# INSTRUCTIONS TO FOLLOW
Each line below has to be set down again exactly.
---------- PROVIDED DATA
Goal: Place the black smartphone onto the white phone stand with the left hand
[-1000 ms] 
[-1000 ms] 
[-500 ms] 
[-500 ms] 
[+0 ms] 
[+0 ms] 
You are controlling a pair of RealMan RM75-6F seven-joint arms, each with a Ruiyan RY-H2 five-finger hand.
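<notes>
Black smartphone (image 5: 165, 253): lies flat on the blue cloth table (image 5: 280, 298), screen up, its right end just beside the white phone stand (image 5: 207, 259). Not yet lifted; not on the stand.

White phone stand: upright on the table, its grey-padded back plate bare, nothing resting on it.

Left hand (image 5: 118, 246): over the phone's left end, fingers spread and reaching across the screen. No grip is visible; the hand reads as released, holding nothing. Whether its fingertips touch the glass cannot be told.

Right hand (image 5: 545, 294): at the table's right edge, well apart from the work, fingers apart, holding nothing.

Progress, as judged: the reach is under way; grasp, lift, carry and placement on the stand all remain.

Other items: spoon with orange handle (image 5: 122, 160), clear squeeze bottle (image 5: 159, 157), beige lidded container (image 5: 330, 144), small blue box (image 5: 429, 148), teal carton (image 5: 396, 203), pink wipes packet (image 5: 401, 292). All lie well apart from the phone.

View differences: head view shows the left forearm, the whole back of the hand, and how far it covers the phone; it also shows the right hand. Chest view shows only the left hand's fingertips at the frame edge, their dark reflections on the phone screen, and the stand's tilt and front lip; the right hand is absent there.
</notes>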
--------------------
# EXPECTED ANSWER
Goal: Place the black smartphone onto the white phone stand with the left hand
[-1000 ms] 
[-1000 ms] 
[-500 ms] 
[-500 ms] 
[+0 ms] 
[+0 ms] 
You are controlling a pair of RealMan RM75-6F seven-joint arms, each with a Ruiyan RY-H2 five-finger hand.
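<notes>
Black smartphone (image 5: 165, 253): lies flat on the blue cloth table (image 5: 280, 298), screen up, its right end just beside the white phone stand (image 5: 207, 259). Not yet lifted; not on the stand.

White phone stand: upright on the table, its grey-padded back plate bare, nothing resting on it.

Left hand (image 5: 118, 246): over the phone's left end, fingers spread and reaching across the screen. No grip is visible; the hand reads as released, holding nothing. Whether its fingertips touch the glass cannot be told.

Right hand (image 5: 545, 294): at the table's right edge, well apart from the work, fingers apart, holding nothing.

Progress, as judged: the reach is under way; grasp, lift, carry and placement on the stand all remain.

Other items: spoon with orange handle (image 5: 122, 160), clear squeeze bottle (image 5: 159, 157), beige lidded container (image 5: 330, 144), small blue box (image 5: 429, 148), teal carton (image 5: 396, 203), pink wipes packet (image 5: 401, 292). All lie well apart from the phone.

View differences: head view shows the left forearm, the whole back of the hand, and how far it covers the phone; it also shows the right hand. Chest view shows only the left hand's fingertips at the frame edge, their dark reflections on the phone screen, and the stand's tilt and front lip; the right hand is absent there.
</notes>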

For this exercise, the answer is now complete.